++++ Provided data
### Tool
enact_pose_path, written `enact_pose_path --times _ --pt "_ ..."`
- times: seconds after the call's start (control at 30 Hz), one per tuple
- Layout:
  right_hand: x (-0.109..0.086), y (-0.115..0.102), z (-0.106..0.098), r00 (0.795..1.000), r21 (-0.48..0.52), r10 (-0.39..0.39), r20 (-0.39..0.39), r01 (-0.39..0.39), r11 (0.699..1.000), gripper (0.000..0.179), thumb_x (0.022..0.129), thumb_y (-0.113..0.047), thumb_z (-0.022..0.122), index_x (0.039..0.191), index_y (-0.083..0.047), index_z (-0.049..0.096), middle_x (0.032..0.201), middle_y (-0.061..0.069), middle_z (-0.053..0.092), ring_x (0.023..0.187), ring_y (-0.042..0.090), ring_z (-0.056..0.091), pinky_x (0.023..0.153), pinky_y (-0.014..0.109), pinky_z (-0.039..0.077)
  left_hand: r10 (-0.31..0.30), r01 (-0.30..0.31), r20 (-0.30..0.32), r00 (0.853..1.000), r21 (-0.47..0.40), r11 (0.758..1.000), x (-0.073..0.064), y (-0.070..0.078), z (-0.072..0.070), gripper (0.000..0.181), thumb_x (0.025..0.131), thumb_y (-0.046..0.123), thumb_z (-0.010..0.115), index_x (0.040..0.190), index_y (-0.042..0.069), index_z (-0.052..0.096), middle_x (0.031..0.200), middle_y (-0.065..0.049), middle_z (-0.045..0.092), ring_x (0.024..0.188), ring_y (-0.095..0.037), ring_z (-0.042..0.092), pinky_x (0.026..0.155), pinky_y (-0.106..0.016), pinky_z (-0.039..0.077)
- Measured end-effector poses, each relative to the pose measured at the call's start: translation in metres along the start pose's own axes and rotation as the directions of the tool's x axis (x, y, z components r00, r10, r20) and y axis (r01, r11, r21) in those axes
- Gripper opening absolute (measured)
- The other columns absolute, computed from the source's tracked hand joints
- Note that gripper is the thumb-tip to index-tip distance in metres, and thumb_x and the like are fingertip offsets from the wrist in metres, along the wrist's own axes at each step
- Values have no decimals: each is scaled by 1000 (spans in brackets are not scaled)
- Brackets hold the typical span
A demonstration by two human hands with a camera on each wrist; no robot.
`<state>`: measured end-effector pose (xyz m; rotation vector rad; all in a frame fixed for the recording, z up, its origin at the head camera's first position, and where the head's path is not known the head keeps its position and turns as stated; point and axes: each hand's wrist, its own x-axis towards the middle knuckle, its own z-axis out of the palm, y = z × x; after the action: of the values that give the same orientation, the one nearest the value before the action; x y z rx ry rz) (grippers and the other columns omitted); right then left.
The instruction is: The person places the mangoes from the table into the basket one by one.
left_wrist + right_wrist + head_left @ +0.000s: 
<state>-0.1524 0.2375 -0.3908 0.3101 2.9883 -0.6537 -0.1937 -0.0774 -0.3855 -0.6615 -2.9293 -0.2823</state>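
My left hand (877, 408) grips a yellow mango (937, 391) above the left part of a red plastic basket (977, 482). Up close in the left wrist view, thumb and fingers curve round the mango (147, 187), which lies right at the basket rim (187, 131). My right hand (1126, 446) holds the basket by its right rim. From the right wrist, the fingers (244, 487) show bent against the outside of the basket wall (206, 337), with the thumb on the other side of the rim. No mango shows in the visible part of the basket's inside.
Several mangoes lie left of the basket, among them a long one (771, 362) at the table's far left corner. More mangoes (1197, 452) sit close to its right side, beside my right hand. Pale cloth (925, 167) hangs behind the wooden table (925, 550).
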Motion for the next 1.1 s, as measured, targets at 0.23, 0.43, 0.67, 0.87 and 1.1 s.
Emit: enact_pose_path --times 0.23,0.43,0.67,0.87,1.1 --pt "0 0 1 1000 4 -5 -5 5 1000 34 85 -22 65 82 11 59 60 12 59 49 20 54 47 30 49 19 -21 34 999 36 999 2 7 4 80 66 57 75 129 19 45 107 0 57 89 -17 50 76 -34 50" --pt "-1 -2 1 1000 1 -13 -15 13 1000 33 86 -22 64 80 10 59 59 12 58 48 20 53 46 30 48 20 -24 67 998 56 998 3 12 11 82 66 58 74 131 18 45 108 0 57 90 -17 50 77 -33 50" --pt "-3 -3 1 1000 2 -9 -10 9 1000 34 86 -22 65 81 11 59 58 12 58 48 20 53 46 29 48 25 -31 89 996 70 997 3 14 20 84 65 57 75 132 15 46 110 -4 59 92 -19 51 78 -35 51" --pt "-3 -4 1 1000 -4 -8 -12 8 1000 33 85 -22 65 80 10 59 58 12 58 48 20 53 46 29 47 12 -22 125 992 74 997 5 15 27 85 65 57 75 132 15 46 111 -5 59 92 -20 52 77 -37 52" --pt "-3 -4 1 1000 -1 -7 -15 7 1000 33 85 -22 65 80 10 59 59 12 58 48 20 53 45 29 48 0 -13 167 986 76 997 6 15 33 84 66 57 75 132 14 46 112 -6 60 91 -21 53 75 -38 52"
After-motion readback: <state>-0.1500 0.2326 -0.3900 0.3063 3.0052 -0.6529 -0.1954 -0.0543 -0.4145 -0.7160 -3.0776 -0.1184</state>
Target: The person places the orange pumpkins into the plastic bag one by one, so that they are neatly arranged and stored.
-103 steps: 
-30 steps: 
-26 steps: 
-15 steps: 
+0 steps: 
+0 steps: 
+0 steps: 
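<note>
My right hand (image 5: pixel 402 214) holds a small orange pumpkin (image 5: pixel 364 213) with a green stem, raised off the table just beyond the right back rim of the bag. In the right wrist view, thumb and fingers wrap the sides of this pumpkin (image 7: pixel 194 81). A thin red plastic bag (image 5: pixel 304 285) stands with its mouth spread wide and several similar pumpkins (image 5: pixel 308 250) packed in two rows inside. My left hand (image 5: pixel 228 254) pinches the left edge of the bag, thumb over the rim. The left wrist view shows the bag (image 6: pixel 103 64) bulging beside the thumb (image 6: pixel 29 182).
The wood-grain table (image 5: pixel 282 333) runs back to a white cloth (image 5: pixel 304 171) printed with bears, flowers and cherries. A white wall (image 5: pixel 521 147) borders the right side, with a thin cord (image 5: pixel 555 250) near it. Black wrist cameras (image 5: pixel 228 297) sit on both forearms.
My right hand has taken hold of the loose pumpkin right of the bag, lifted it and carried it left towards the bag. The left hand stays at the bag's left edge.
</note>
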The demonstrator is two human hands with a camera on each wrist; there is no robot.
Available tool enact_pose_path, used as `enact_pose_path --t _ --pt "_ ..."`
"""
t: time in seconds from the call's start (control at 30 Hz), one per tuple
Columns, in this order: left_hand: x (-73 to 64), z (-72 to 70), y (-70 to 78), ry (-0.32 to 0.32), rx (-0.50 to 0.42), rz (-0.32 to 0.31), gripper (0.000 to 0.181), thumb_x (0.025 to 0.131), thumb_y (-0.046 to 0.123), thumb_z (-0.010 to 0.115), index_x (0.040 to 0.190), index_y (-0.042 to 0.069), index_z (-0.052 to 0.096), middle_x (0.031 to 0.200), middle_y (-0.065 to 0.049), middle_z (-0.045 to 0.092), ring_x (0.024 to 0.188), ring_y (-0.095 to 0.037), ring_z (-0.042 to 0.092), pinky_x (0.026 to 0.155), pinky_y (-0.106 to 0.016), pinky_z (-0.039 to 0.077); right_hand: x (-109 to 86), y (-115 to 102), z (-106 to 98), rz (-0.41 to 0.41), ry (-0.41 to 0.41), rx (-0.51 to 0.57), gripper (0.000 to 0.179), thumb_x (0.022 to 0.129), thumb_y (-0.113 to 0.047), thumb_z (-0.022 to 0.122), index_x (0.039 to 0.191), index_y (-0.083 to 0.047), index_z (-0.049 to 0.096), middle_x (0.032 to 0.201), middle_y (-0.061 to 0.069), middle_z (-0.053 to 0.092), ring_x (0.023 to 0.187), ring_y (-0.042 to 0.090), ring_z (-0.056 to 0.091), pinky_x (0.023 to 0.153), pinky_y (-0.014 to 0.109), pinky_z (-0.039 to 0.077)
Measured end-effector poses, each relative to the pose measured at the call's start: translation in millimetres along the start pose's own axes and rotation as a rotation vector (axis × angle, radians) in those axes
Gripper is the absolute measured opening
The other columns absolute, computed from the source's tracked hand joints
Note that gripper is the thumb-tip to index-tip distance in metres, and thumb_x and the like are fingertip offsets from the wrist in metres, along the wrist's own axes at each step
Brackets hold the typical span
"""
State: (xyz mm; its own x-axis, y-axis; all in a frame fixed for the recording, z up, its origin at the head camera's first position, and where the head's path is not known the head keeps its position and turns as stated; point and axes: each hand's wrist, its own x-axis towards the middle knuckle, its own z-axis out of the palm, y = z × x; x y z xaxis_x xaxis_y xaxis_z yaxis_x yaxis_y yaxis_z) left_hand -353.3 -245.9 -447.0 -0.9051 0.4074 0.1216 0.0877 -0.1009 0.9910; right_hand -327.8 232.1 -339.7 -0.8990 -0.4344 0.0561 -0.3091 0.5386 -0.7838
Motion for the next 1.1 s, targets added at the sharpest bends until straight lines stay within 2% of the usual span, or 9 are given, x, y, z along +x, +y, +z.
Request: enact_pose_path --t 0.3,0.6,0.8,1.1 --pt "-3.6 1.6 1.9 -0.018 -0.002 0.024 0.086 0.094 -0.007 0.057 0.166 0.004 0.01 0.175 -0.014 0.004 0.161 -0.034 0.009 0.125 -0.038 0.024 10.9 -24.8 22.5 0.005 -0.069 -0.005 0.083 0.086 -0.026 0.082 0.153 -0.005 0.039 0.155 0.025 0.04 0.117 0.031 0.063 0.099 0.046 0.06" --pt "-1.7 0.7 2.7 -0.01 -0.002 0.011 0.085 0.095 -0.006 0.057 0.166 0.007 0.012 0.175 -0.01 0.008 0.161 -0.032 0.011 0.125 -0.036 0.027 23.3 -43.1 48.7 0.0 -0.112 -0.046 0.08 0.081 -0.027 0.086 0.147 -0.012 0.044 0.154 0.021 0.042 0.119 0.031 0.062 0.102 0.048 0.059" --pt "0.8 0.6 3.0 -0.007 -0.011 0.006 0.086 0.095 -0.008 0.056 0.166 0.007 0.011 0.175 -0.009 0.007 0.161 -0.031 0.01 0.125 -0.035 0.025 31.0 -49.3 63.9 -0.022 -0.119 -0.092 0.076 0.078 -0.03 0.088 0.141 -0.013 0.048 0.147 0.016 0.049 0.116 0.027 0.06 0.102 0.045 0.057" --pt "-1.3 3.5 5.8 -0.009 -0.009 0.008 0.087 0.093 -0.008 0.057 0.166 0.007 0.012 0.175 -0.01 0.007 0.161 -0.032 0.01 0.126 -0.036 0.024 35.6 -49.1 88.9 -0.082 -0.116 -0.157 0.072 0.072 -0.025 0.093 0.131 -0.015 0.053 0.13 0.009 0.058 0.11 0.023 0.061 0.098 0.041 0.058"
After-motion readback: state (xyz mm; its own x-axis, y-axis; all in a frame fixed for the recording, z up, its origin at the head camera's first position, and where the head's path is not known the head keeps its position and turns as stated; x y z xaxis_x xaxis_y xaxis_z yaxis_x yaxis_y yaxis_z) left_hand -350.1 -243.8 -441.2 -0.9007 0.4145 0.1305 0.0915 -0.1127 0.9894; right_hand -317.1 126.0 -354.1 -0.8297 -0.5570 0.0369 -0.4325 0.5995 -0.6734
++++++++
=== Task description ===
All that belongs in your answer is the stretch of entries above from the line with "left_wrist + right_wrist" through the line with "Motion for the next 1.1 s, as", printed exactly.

=== Exercise result ===
left_wrist + right_wrist + head_left @ +0.000s: 
<state>-0.1524 0.2375 -0.3908 0.3101 2.9883 -0.6537 -0.1937 -0.0774 -0.3855 -0.6615 -2.9293 -0.2823</state>
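My left hand (877, 408) grips a yellow mango (937, 391) above the left part of a red plastic basket (977, 482). Up close in the left wrist view, thumb and fingers curve round the mango (147, 187), which lies right at the basket rim (187, 131). My right hand (1126, 446) holds the basket by its right rim. From the right wrist, the fingers (244, 487) show bent against the outside of the basket wall (206, 337), with the thumb on the other side of the rim. No mango shows in the visible part of the basket's inside.
Several mangoes lie left of the basket, among them a long one (771, 362) at the table's far left corner. More mangoes (1197, 452) sit close to its right side, beside my right hand. Pale cloth (925, 167) hangs behind the wooden table (925, 550).
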Motion for the next 1.1 s, as measured, targets at 0.23, 0.43, 0.67, 0.87 and 1.1 s.

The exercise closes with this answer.